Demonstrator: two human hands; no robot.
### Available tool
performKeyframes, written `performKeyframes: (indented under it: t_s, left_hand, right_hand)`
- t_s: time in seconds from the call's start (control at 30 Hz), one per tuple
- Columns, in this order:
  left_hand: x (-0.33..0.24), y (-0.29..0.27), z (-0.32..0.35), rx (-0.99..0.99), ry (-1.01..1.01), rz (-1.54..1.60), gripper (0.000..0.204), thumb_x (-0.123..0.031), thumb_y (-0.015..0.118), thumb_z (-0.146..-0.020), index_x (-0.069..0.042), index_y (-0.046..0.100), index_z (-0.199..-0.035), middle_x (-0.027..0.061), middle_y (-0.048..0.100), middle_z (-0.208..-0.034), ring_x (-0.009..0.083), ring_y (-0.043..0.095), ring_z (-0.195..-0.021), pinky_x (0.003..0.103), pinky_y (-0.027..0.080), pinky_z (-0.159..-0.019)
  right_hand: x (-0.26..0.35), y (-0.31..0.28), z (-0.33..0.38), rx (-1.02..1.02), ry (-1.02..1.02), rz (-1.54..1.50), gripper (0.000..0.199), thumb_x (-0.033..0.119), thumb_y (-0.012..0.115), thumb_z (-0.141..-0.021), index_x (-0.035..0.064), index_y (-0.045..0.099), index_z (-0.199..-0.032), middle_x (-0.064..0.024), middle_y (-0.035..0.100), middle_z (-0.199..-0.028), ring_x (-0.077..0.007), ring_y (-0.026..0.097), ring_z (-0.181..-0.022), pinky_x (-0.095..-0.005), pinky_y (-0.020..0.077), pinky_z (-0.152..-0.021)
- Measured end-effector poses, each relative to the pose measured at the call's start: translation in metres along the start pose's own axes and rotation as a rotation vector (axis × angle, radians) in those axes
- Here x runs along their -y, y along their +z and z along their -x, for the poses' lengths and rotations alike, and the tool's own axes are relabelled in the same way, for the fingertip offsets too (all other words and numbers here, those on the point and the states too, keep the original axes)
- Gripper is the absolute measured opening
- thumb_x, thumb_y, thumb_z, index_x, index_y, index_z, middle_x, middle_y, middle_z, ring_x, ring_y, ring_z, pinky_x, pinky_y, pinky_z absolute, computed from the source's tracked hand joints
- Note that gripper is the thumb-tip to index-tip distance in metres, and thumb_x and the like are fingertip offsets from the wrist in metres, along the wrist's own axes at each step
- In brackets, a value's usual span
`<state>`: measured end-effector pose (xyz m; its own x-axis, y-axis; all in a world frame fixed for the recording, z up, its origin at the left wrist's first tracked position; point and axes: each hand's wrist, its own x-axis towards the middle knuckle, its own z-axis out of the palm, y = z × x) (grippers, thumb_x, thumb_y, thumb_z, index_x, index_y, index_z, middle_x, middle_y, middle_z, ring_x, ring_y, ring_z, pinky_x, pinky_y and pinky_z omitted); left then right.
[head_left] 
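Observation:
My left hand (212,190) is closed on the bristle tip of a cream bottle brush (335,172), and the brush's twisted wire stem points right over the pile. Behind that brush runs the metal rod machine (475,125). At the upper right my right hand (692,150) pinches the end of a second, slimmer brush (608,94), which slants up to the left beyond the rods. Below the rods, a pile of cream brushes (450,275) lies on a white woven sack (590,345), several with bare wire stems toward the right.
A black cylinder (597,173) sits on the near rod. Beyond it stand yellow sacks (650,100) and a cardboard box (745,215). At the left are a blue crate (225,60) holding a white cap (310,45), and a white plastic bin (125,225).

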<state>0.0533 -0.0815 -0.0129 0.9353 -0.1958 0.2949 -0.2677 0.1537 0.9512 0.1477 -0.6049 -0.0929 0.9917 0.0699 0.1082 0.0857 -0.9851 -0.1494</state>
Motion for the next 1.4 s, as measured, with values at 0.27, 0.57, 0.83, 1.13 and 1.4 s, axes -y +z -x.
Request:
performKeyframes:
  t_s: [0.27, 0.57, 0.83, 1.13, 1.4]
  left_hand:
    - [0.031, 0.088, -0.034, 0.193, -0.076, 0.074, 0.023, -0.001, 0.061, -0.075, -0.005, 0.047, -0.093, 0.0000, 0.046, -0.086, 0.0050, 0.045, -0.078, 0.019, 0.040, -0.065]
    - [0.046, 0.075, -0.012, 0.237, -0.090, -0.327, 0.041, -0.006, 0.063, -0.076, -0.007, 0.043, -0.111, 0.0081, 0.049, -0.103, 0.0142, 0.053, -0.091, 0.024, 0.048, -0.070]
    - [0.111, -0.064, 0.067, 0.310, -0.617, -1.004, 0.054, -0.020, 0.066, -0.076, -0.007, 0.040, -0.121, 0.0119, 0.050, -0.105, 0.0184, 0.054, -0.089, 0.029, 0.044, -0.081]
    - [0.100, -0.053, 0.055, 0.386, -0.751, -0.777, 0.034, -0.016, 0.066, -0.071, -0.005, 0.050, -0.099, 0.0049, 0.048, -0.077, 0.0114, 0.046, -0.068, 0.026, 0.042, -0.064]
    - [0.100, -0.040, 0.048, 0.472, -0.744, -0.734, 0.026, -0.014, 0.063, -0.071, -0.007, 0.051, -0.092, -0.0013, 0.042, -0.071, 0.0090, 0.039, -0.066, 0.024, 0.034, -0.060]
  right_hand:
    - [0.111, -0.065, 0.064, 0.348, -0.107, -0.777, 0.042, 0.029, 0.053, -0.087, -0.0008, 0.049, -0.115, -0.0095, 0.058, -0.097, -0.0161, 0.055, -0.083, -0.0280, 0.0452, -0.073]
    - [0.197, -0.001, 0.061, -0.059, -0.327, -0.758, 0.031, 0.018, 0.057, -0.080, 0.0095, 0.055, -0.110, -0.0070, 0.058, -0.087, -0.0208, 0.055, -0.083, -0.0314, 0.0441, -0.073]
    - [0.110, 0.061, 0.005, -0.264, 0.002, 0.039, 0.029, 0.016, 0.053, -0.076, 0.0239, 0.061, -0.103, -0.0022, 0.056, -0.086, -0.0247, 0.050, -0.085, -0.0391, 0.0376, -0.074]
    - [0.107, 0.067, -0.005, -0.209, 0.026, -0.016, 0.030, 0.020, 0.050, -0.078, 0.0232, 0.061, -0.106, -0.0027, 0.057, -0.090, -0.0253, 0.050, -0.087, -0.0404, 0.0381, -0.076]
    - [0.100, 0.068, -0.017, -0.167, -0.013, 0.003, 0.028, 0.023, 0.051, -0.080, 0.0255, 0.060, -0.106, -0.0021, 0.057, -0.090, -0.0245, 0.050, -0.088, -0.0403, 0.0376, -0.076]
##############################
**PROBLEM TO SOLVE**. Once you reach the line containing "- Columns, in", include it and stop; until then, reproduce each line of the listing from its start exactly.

**EXERCISE OUTPUT**.
Demonstrator: two human hands; no robot.
### Available tool
performKeyframes, written `performKeyframes: (indented under it: t_s, left_hand, right_hand)`
- t_s: time in seconds from the call's start (control at 30 Hz), one per tuple
- Columns, in this order:

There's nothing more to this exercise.